Tour guide Paul Templer will never forget paddling down Africa’s Zambezi River, 17 years ago.
“It started out as a beautiful day in Africa just above Victoria Falls,” Templer said. “And I was leading a canoe safari and things had been going rather well until all of the sudden there was a huge whooosh behind me. I turned and there was a hippopotamus.”
What happened next in that close encounter with a two-ton hippo is quite alarming. Templer told the BBC he was paddling along the river, which partly forms the border between Zambia and Zimbabwe, with three other apprentice guides.
“I turned just in time to see one of the canoes in our armada getting attacked by a hippopotamus and unfortunately one of my guides got thrown into the river and so my job was to go and get him out,” Templer said.

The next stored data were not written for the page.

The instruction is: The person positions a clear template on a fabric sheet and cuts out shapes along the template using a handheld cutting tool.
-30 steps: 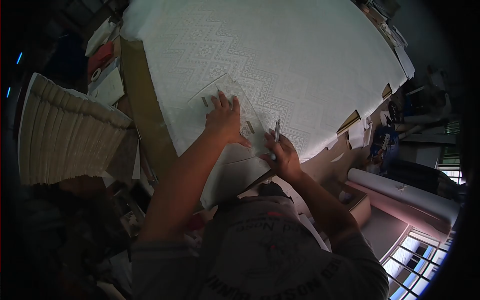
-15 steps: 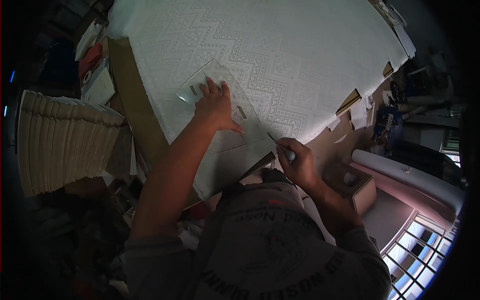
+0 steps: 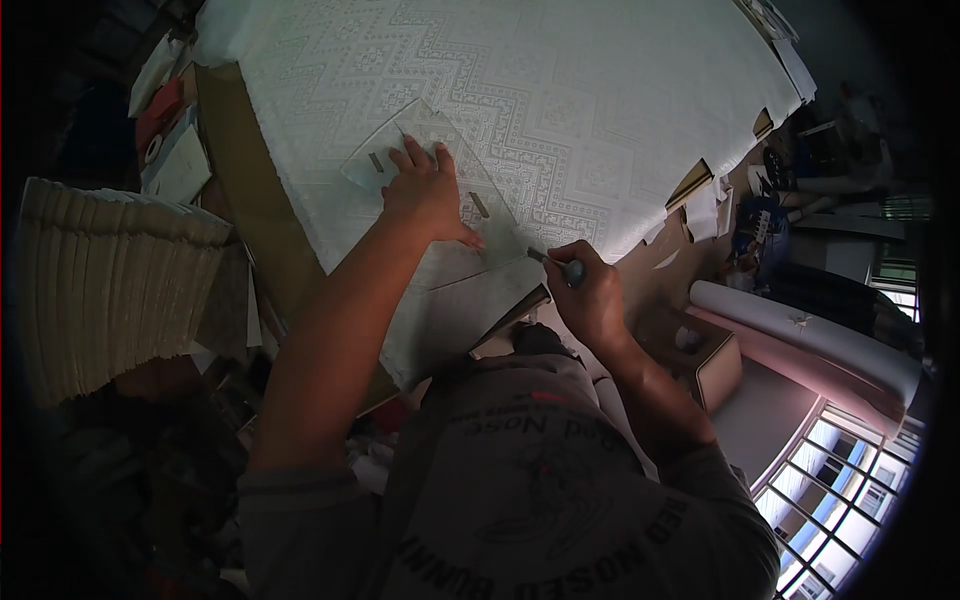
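Observation:
My left hand (image 3: 422, 200) presses down with spread fingers on a clear plastic template (image 3: 480, 183). The template lies flat on pale fabric (image 3: 600, 130) woven with a zigzag and diamond pattern. In my right hand (image 3: 590, 295) is a small knife-like tool (image 3: 573, 271) with a rounded grey handle, and my fingers are closed around it. Its thin tip is by the template's lower right corner, at the fabric; whether it touches cannot be made out. A line runs across the fabric just below the template.
A tall stack of folded beige sheets (image 3: 110, 290) stands at the left. Brown board (image 3: 250, 150) shows along the fabric's left edge. At the right are a cardboard box (image 3: 705, 355), a white roll (image 3: 810, 325) and a pink roll (image 3: 780, 355). A barred window (image 3: 835, 500) is lower right.
My right hand has moved slightly up and turned, bringing the tool's tip to the template's corner. My left hand stays pressed on the template. The whole view has shifted a little.

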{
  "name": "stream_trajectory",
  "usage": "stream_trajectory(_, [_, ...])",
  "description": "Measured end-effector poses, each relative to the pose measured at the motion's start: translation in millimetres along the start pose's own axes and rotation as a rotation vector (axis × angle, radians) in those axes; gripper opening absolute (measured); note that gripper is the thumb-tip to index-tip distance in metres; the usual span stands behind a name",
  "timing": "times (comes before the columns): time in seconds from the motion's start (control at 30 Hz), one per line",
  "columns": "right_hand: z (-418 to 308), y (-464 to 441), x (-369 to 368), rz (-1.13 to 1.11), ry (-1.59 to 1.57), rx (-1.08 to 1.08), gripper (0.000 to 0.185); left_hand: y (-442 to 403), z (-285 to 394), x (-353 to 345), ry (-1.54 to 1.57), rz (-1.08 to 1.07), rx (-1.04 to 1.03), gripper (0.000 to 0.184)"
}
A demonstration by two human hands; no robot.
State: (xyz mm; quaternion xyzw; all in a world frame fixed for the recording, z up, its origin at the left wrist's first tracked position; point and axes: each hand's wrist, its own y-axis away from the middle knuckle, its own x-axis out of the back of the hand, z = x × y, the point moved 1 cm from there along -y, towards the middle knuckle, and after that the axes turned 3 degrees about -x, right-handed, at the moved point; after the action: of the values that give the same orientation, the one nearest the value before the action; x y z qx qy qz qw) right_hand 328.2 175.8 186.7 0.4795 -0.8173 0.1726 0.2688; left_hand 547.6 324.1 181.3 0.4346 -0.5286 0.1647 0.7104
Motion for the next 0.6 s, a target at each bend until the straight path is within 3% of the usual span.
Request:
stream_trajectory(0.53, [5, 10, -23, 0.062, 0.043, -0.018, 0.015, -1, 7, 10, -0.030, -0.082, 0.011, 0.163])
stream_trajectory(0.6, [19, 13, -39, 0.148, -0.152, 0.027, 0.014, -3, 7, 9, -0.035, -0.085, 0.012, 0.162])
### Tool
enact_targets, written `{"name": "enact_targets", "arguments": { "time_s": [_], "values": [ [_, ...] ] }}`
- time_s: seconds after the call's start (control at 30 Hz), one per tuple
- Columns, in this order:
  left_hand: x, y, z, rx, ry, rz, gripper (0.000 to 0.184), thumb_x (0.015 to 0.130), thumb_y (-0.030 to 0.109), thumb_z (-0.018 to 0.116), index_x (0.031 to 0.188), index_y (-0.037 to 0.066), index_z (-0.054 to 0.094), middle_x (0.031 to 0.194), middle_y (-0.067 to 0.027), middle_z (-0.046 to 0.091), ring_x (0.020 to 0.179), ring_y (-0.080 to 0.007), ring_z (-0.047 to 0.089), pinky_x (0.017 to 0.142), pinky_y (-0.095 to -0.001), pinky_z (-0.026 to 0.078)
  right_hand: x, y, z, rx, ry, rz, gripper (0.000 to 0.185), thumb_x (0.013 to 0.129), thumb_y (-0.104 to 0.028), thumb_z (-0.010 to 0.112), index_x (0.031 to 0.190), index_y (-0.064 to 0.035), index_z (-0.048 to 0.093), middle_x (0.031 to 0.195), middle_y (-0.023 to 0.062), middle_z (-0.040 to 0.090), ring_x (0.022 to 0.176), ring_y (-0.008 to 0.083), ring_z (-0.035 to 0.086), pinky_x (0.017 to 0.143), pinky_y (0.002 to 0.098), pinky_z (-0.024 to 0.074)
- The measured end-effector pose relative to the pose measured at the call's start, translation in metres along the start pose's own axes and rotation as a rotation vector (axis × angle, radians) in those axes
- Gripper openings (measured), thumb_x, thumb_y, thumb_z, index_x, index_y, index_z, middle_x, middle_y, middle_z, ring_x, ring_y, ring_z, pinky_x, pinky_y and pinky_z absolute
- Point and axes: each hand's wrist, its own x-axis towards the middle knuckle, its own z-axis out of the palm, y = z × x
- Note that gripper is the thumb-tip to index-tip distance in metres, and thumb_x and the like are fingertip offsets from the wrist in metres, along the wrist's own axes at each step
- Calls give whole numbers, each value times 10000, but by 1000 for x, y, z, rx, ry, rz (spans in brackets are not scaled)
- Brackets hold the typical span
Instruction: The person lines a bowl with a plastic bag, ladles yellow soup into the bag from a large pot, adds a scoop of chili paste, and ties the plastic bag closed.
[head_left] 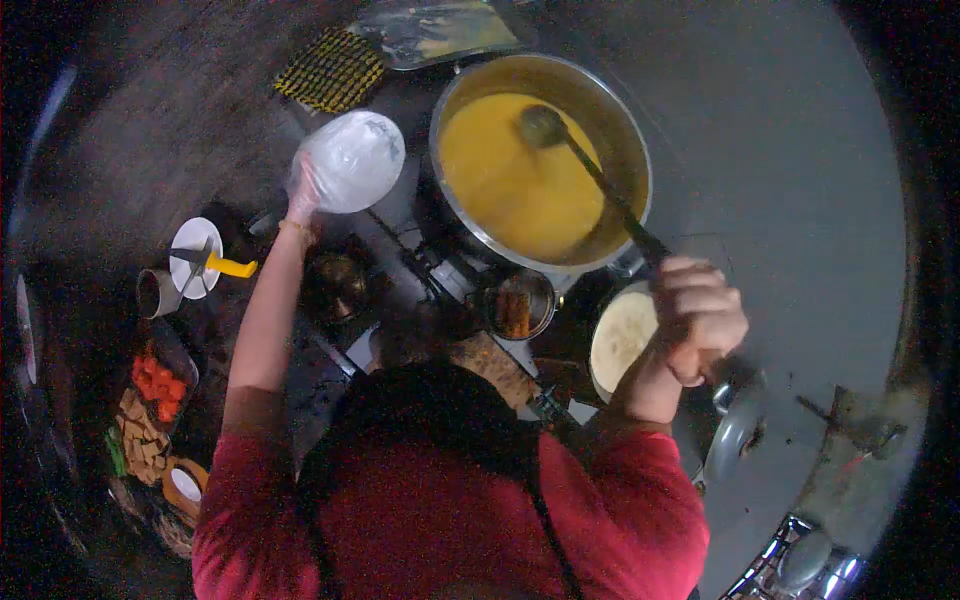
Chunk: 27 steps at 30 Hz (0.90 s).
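Left hand (304, 188), upper left of centre: grasping plastic-covered white bowl (356, 163), contents none visible. Right hand (702, 318), right of centre: clenched round ladle (601, 180), head over or in yellow liquid (495, 195), pot (628, 115) upper centre. Liquid plentiful; bowl apparently unfilled.

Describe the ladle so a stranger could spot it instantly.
Start at the big metal pot of yellow liquid. Reaching over it from the right hand is the ladle. Its long dark handle and rounded head set it apart from the pale round dish in the left hand.
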Motion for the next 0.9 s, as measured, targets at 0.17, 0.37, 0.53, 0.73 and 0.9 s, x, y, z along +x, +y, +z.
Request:
{"name": "enact_targets", "arguments": {
  "time_s": [0.17, 0.37, 0.53, 0.73, 0.9],
  "values": [
    [35, -26, 13, 67, 23, -6, 627, 839, 546, 336, 1271, 92, 357, 1241, -56, 436, 1092, -197, 460, 883, -333, 397, -35, 39, 8, -85, 299, 78, 345, 757, -86, 454, 463, -85, 273, 436, 4, 272, 350, 140, 265, 391, 267, 221],
    [89, -78, 1, 105, 39, -30, 644, 835, 561, 328, 1277, 93, 350, 1242, -56, 435, 1096, -197, 455, 887, -328, 388, -64, 71, -13, 2, 1027, 479, 348, 858, -210, 438, 534, -122, 347, 444, -18, 305, 391, 110, 314, 414, 253, 284],
    [14, -14, 41, 135, 39, -146, 696, 821, 594, 323, 1290, 81, 331, 1247, -70, 426, 1113, -200, 432, 905, -321, 357, -92, 50, -70, 128, 1430, 373, 437, 881, -288, 418, 504, -157, 241, 404, -43, 203, 363, 92, 190, 411, 259, 187],
    [33, -20, 47, 215, -14, 38, 698, 827, 587, 318, 1301, 75, 310, 1253, -88, 416, 1131, -203, 414, 928, -331, 338, -71, -18, -78, 99, 1309, 216, 488, 885, -306, 391, 446, -175, 221, 394, -24, 222, 352, 103, 199, 432, 267, 202],
    [49, -46, 71, 131, -121, 50, 691, 830, 584, 316, 1297, 75, 315, 1248, -90, 419, 1127, -204, 418, 927, -332, 341, -37, -112, -51, 43, 1208, 30, 467, 878, -285, 398, 456, -171, 236, 407, -17, 237, 359, 102, 186, 443, 267, 205]
  ]
}}
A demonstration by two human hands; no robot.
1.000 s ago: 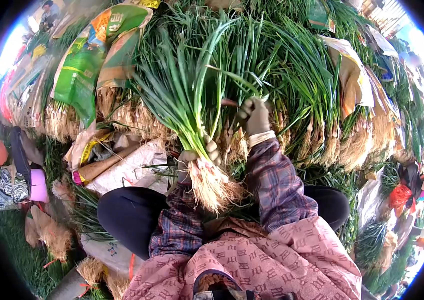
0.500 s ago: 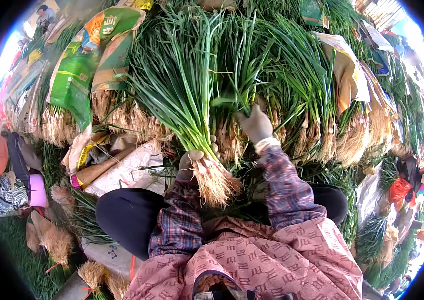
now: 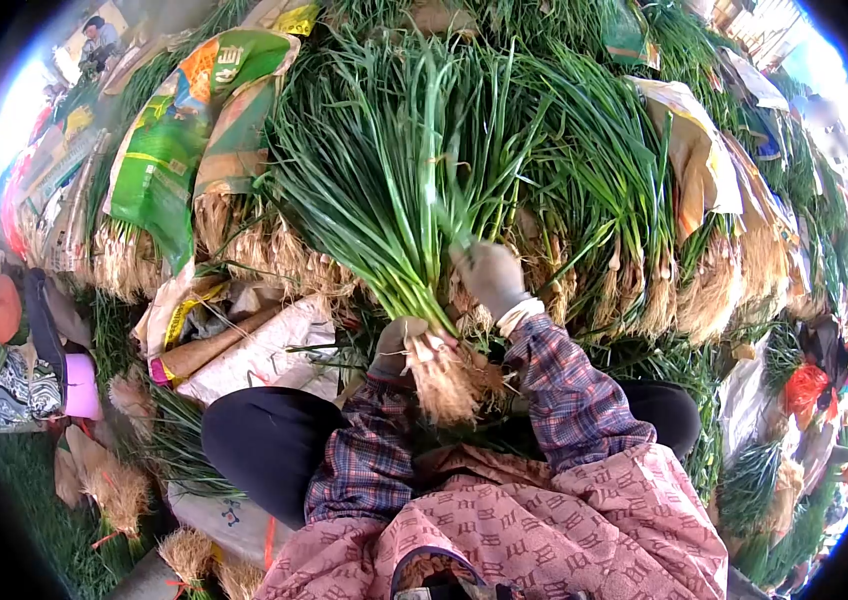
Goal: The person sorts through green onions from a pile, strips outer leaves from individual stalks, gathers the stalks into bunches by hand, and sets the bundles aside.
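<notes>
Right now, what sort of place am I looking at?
Probably a produce-sorting spot, perhaps at a market: leafy, onion-like plants are heaped ahead, some under a printed green sack; the gloved left hand grips a rooty bunch; and red-tied bundles lie at lower left.

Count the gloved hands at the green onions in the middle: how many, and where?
2. The left hand, partly hidden, grips the onion bunch just above its roots; the right hand is higher, at the bunch's right edge, blurred.
</notes>
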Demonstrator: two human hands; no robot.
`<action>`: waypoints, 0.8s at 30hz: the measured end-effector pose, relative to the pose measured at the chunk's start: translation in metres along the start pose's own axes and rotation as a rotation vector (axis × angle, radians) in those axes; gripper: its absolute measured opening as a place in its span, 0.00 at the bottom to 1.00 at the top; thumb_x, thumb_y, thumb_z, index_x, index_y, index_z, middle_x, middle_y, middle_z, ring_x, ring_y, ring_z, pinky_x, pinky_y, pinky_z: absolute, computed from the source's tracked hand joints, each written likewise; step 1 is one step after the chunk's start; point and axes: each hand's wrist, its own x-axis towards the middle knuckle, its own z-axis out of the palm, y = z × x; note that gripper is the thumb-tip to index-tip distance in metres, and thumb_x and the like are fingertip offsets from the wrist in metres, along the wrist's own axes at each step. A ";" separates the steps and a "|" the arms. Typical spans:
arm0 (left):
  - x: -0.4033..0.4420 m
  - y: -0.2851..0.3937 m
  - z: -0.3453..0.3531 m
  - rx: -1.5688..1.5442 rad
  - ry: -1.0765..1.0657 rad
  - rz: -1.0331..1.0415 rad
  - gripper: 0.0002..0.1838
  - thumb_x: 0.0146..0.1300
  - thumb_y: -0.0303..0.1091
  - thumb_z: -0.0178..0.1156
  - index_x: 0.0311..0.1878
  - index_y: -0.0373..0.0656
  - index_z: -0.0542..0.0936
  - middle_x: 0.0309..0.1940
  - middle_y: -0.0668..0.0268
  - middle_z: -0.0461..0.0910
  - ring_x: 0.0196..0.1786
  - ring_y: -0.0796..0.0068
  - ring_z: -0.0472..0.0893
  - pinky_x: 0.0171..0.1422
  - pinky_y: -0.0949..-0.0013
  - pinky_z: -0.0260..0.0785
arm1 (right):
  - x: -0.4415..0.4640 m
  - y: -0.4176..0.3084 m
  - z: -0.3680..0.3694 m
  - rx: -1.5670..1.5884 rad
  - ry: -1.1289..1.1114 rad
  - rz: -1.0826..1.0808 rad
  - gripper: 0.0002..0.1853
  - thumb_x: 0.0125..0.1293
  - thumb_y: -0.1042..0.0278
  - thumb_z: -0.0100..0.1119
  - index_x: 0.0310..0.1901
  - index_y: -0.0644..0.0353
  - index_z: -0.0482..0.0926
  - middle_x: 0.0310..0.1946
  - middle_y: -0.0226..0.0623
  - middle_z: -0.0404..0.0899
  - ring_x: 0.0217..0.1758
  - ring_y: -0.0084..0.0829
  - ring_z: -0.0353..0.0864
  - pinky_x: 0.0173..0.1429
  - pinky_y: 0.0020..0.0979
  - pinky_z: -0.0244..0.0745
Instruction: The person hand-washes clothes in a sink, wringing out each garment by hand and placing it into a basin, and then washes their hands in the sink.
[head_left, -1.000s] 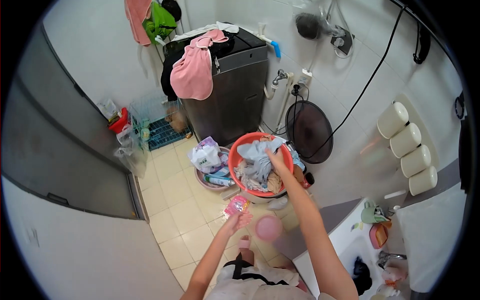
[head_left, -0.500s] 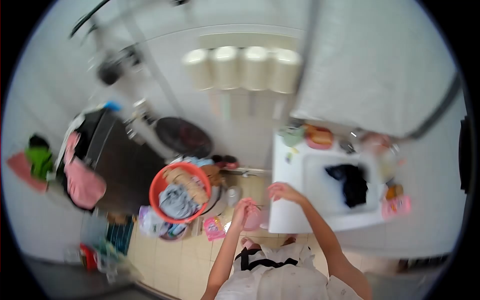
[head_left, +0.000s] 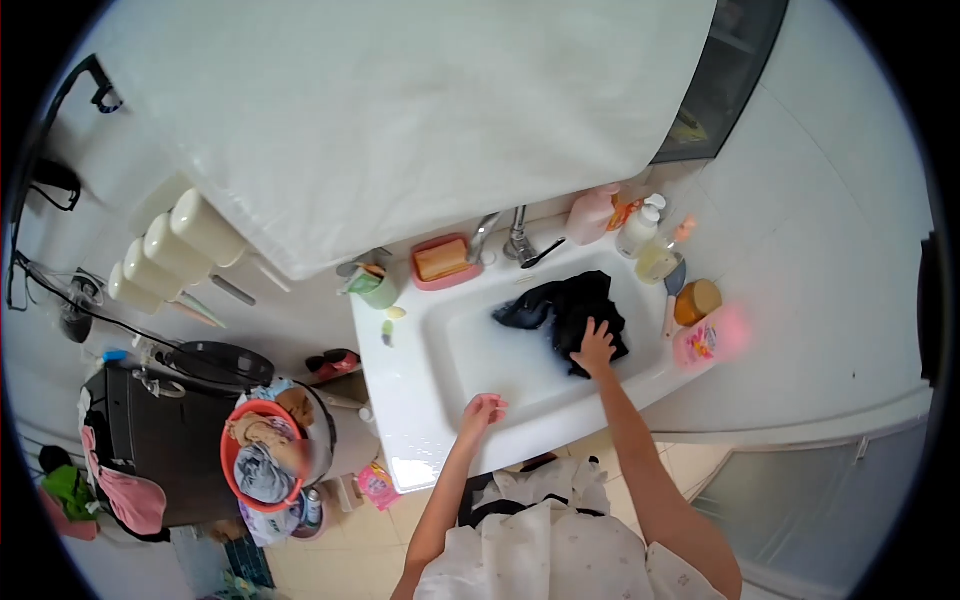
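A soaked black garment lies bunched in cloudy water in the white sink basin. My right hand rests on top of it with fingers spread, not wrapped round the cloth. Over the basin's near left rim is my left hand, its fingers curled in and nothing visible in them. It is apart from the garment. Behind the basin stands the metal faucet.
Along the sink's back edge sit a pink soap dish, a green cup and several bottles. A pink packet and an amber jar are at right. A red basin of laundry stands lower left, beside a dark appliance.
The view has swung right to face the sink. My right hand has moved from the sink's left edge onto the black garment; my left hand has come over the basin's near rim.
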 end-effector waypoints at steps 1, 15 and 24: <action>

A rescue in this situation might seem like a courageous thing to attempt, but it was risky, because man versus hippo is not what you might call a good matchup.
“As I was leaning over to grab a hold of him, the hippo burst up out of the water and plucked me cleanly out of my canoe,” he said.
So for a moment there on the Zambezi, Templer was in the mouth of the hippo, and remember ippopotamus jaws are strong enough to snap a human in half.
“It happened so fast the first thing I knew I was in this dank, dark place and there was this pressure crushing down on my lower back,” Templer said. “I could feel the water around my legs. I’m about a six-foot man, so you can fit half a six-foot man, waist first, down a hippo’s throat.”
The attack lasted over three minutes and involved dozens of of puncture wounds, blood, and thrashing about in the water.
Templer says he remembers frantically freeing one of his arms and feeling the whiskers of the hippo’s snout.
“In the midst of this, I guess, with the adrenalin coursing, everything slowed down so when we went under water I would hold my breath, and when we were on the surface I’d suck in air and all the while I figured out that if I held onto the tusks that were boring into me that my flesh wouldn’t tear so much when he shook me about,” he said. “At one point he did spit me out far enough that one of the chaps on our trip, a guide who I knew quite well, Mike, just showed exceptional bravery, and he paddled in, and I was able to grab onto his boat and he dragged me out.”
Templer lived to tell the tale. He lost his mangled left arm in the hippo attack but somehow managed to survive the ordeal. In fact he was inspired by the experience to devote his energy to work on behalf of terminally ill children and amputees.